The late Speaker of House once famously said that "all politics is local." Likewise, Hal Levy, who may well have been the "Speaker of Sportswriters," and certainly was a writer's writer, clearly knew, way before the Internet took over, that "all sports is local," and he spent the vast majority of a tragically too short, yet monumentally influential, life walking that talk.
Levy, who passed away last month at age 61 after almost three decades as the sports editor and executive sports editor of the Shore Line Newspapers, based in Guilford, started his career at the late, lamented Groton News and, its then sister publication, the Norwich Bulletin.
It was at the latter where I, a freshly scrubbed and somewhat obnoxious young reporter with visions of Woodward and Bernstein, first ran into him in the mid-70s.
I'll never forget the first time we met. Well, make that sort of met. Levy was seated behind a paper-laden, overflowing desk in the Bulletin/News sports department, one foot on the desk, cigarette smoke circling his fiefdom, multiple half-drunk coffee cups littered around him. I marched through, and he growled at me, "so, you're the guy from Daily Campus. Big (expletive) deal." I had no idea who he was, but later learned that he had started his sports writing career, as did I, at UConn's Daily Campus newspaper.
We spoke little that summer, but I noticed that he didn't speak to many other reporters, either. But, I did manage to see him checking me out from time to time, in the news room, out of the corner of his eye.
A year later, I was hired full-time at the Bulletin, and assigned to the Montville bureau. I was in my little cubby-hole office in Uncasville one afternoon, when the door opened. In walked Levy, still puffing on a cigarette, still with a coffee cup in hand.
"I figure if you're gonna cover this town, you oughta know what the bleep's going on," he growled at me.
That started a great journalistic affair, as this beautiful, cranky guy taught me how to think like a reporter, how to find a story, develop a level of trust with sources, how to personalize and localize, how to never take standard answers for granted, and how to keep digging and digging. He also reviewed copy over my shoulder as I wrote it in that little satellite office, all the while puffing on his ever-present cigarette, and chugging his coffee, making me, day-by-day, a better writer and reporter.

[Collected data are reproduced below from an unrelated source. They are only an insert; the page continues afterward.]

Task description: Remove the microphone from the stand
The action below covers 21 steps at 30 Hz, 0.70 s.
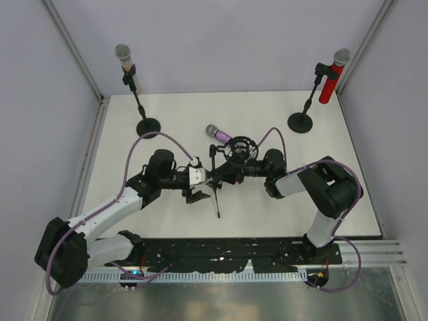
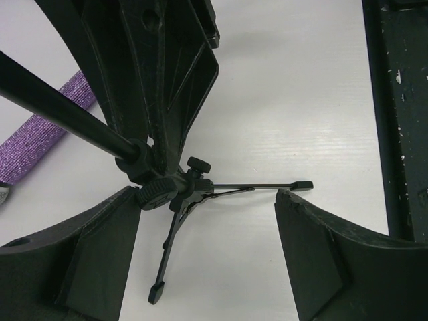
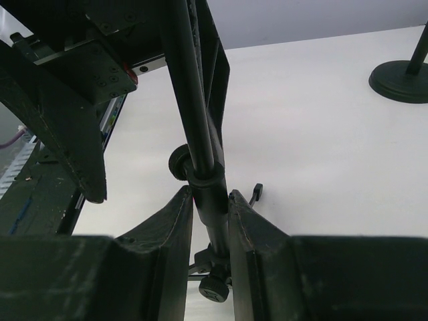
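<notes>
White table: purple mic axis diagonal, head far-left; R fingers clamp stand pole; L fingers wide apart.

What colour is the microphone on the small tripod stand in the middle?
The microphone is purple with a silver mesh head, clearest in the top external view.

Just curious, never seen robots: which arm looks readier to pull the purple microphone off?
Left. The left pincer stands open, holding nothing; the right pincer is clamped on the stand pole, probably steadying it.
</notes>
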Each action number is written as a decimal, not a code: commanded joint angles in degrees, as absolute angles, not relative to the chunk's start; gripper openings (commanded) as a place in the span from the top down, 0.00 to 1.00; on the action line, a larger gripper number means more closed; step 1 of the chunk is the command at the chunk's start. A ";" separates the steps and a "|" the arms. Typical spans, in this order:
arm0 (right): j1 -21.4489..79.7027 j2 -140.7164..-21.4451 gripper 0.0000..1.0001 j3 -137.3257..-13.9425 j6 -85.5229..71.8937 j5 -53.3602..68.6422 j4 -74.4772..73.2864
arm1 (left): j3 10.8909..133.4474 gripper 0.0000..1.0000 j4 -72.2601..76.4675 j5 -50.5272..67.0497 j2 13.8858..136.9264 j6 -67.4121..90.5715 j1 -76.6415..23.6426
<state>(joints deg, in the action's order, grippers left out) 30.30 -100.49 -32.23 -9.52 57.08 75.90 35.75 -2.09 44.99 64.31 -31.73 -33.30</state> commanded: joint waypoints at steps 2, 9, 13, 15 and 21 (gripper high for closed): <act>29.18 -99.05 0.74 -32.34 -7.91 50.54 76.38 | 36.83 0.25 -4.15 37.21 63.54 -30.07 -37.18; 29.18 -98.96 0.74 -32.43 -8.08 50.71 75.85 | 32.88 0.32 7.98 25.50 60.74 -28.21 -37.26; 29.18 -99.23 0.74 -32.61 -8.09 50.98 75.76 | 30.76 0.34 11.68 23.56 57.84 -30.49 -37.18; 29.09 -99.23 0.74 -32.61 -8.44 51.06 75.76 | 30.24 0.35 13.61 22.50 56.70 -30.85 -37.26; 29.27 -99.75 0.74 -33.31 -9.93 51.85 75.32 | 31.29 0.41 14.24 22.50 56.86 -35.67 -39.02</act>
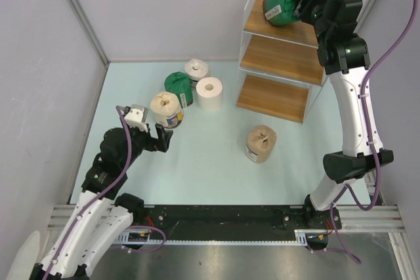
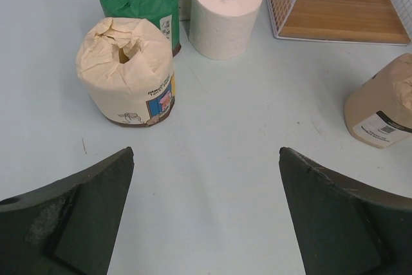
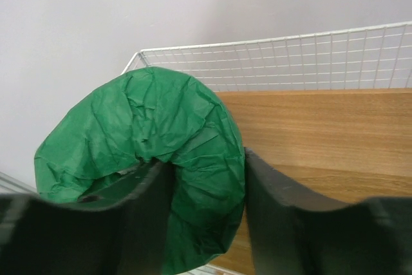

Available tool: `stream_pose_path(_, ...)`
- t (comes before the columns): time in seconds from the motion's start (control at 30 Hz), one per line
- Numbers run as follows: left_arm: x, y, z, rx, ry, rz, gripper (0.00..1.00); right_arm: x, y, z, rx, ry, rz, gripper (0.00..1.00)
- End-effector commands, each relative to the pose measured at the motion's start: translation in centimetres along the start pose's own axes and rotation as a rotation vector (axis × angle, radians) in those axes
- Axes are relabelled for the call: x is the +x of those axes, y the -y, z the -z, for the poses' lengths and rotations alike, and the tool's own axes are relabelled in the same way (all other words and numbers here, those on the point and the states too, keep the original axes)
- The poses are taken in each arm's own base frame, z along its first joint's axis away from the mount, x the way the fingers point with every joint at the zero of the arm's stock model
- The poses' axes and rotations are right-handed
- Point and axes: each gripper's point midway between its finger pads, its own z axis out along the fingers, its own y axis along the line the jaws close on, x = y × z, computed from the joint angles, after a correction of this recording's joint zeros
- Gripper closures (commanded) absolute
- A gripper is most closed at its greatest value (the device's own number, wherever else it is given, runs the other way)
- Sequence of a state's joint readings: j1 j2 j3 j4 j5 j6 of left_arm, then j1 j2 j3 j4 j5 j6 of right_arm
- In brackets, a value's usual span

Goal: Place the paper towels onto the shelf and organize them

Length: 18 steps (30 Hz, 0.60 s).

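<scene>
My right gripper [image 1: 303,3] is shut on a green-wrapped roll [image 1: 285,1] and holds it on its side over the top board of the shelf [image 1: 275,96]. In the right wrist view the fingers [image 3: 283,217] pinch the roll's rim [image 3: 161,133], one inside the core, above the wooden board [image 3: 322,133]. My left gripper [image 1: 164,139] is open and empty, low over the table just in front of the cream roll [image 1: 167,109], which also shows in the left wrist view [image 2: 127,72]. Behind it stand a second green roll [image 1: 178,87], a bare white roll [image 1: 209,93] and a white-wrapped roll [image 1: 196,69]. A tan roll [image 1: 261,143] stands alone.
The shelf's middle board [image 1: 283,58] and bottom board [image 1: 273,98] carry nothing. Grey walls close the table at the left and back. The shelf's wire frame [image 2: 283,4] stands right of the bare white roll.
</scene>
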<state>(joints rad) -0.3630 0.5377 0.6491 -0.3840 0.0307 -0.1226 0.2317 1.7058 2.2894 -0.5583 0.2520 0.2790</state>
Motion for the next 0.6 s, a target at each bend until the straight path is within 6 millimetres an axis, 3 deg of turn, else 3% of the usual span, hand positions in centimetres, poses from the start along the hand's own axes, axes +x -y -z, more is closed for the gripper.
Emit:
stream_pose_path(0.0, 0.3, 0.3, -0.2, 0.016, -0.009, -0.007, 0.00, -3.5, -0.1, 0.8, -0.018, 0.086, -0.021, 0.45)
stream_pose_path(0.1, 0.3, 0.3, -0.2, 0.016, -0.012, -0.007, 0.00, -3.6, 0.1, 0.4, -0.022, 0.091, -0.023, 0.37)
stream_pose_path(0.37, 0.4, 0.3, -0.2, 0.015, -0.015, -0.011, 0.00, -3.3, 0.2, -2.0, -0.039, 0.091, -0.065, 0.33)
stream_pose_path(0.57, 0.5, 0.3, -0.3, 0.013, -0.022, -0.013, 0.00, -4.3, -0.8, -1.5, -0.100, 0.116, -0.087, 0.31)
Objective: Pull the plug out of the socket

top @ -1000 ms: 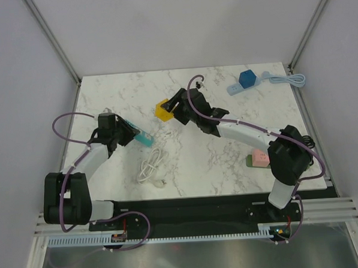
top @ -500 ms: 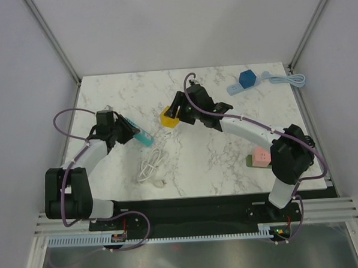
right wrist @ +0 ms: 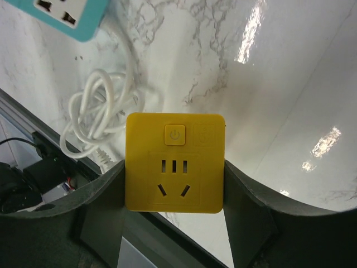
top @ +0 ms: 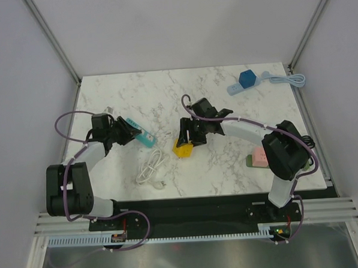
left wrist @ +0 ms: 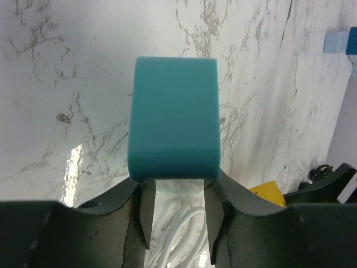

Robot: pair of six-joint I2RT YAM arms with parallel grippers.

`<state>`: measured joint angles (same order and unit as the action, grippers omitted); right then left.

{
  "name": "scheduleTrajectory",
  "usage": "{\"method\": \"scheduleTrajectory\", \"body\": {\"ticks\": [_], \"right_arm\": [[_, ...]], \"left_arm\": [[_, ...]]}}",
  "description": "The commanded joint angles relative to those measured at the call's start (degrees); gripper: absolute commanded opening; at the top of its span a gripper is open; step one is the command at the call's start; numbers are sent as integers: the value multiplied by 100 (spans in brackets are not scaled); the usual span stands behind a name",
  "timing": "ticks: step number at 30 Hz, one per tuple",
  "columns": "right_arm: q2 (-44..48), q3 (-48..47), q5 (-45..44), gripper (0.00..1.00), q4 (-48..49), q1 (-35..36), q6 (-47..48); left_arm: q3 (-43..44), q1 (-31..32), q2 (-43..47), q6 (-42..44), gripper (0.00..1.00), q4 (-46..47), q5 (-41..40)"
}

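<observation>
left gripper is sitting near the left edge of the counter, jaws closing down narrow on one end of the teal socket strip. in the left wrist view its fingers are pinching both sides of the strip's end, w/ the rest of the body sticking out away from the cam. right gripper is reaching to approx the middle of the counter, a bit toward the near edge, jaws spreading wide and clamping the yellow plug by two opposite sides. in the right wrist view the plug is filling the gap btwn the fingers, its face w/ a power button and outlet holes turning to the cam. plug and strip are sitting apart, bare marble showing btwn them; can't tell if the plug is touching the counter. a white cable is lying coiled near the near edge, just left of the plug. a blue cube is sitting on a pale blue strip near the far right corner, and a pink block is lying by the right edge.
</observation>
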<state>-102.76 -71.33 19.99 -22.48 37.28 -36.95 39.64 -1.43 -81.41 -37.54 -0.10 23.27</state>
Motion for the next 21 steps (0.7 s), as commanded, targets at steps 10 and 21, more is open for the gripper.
{"method": "scheduleTrajectory", "body": {"ticks": [10, 21], "right_arm": [[-341, -4, 488, 15, 173, -124, 452], [-385, 190, 559, 48, 543, -309, 618]], "left_arm": [[-352, -112, -314, 133, 2, 722, 486], [-308, -112, -314, 335, 2, 564, 310]]}}
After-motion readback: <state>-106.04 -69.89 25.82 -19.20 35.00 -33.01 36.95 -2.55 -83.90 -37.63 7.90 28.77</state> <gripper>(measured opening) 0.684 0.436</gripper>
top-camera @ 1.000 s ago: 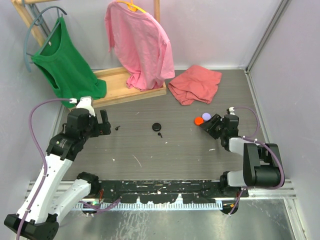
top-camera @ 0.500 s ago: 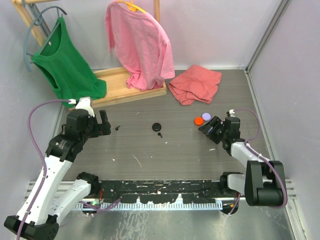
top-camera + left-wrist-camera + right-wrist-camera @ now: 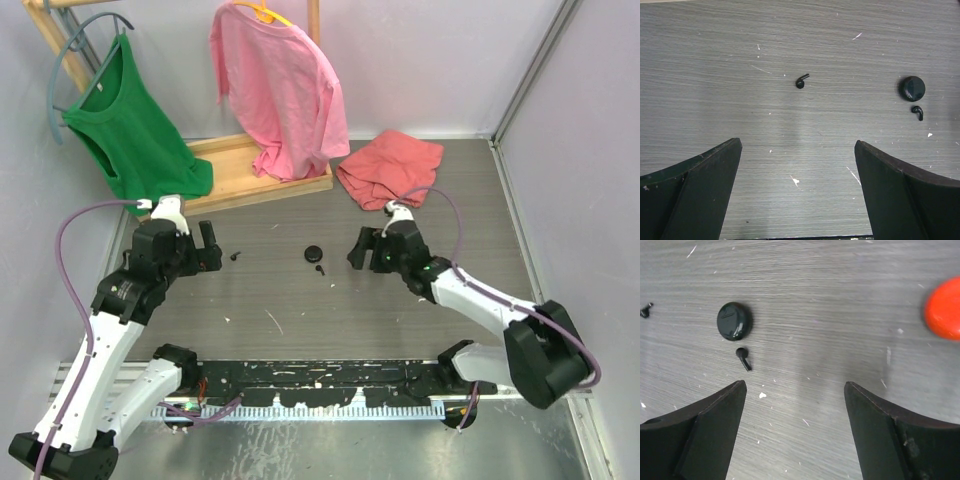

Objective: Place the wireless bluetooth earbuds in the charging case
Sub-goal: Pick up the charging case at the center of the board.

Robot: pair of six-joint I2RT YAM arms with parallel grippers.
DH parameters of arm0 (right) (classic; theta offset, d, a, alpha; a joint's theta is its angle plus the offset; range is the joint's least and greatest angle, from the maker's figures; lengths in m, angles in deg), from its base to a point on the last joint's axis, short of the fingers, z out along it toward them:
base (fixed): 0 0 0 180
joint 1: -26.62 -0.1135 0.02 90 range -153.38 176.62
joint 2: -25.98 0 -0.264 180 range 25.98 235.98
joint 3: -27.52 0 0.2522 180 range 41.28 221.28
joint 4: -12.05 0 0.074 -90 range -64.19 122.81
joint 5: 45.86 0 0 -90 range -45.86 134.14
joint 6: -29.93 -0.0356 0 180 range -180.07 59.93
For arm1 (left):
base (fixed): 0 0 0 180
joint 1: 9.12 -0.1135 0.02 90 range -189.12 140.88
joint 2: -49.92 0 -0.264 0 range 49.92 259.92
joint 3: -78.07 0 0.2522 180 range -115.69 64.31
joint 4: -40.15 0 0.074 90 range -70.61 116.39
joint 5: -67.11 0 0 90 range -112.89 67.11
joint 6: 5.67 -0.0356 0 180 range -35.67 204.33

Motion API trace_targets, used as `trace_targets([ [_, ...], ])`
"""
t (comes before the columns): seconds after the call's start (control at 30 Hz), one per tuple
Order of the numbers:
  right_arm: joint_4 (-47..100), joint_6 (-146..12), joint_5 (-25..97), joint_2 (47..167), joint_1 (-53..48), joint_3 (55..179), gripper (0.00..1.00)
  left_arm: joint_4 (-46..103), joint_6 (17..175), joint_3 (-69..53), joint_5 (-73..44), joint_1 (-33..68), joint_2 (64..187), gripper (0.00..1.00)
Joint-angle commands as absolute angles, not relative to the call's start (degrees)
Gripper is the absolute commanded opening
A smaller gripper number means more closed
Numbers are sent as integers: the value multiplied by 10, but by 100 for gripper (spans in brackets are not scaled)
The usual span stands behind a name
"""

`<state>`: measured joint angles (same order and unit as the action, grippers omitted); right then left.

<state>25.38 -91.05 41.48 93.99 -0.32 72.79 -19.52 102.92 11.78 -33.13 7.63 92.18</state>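
Top external view: at the left, the left gripper (image 3: 211,247) is held over the grey table (image 3: 270,310), its fingers spread wide with nothing between them. Just to its right, a black earbud (image 3: 235,255) is seen lying on the table. Near the middle, the round black charging case (image 3: 313,254) is found, and a second black earbud (image 3: 321,269) is set just beside it on the near side, apart from it. The right gripper (image 3: 356,252) is placed close by, its fingers likewise parted widely and empty. In the right wrist view, a red-orange disc (image 3: 944,307) is shown at the right edge.
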Motion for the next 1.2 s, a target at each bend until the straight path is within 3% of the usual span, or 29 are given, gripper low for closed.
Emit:
trace_targets([
  [0.0,219,-840,498,993,-77,787,93,-177,1022,112,-317,70,921,98],
  [0.07,211,-814,518,1017,-107,807,97,-179,1018,111,-312,69,922,98],
  [0.43,195,-747,590,1152,-201,908,96,-176,1012,118,-294,65,913,98],
  [0.77,200,-713,670,1259,-246,989,88,-176,1012,120,-289,60,914,98],
  [1.17,200,-724,683,1326,-252,1017,73,-172,1013,123,-273,56,915,98],
])
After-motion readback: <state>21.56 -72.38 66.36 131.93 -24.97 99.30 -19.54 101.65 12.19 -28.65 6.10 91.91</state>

Yet, as the time passed, while I had come to realize that, under that tough exterior, Hal was basically a pussy cat, I had never really seen him let down his guard and smile. Well, within a year after I met Hal, he had me over to his house in Montville. We were talking over a couple of beers, and I mentioned music. I asked what groups he liked. It was one of the few times that I saw his gruff exterior melt.
"There's nothing like the Beatles," he said, actually grinning from ear to ear.
It was a special, musical moment for both of us.
We remained kindred spirits until I left for greener, and perhaps greater, pastures a few years later. Hal? He still kept it local. Virtually ignoring what ESPN, the Internet and other more worldly outlets did to sports, Hal kept the focus on local high school and other amateur football, basketball, baseball, cross country and soccer games and leagues, sometimes operating as a virtual one-man local show. Along the way, he collected more awards and honors than you can count, including being inducted into the Connecticut High School Coaches' Hall of Fame, the New England Press Association Hall of Fame, the Connecticut Collegiate and Scholastic Softball Hall of Fame, the Branford Sports Hall of Fame, the Middletown Sports Hall of Fame and the Shoreline Conference Cross Country Hall of Fame.
There were a ton of talented writers and editors at the Bulletin and News in those days. John Peterson (still the only guy I would crawl through the snow to get a story for), Tom "Tiny" Perry, the magnificently clever Carl Sygiel, the amazing Andy Thibault, and a host of others. Yet, it was that gruff, yet sweet guy, behind his ever-present cigarette and coffee, who taught me to think and write like a reporter.
And, talked to me about The Beatles.
Like his favorite group, Hal Levy was one of a kind, in so many ways.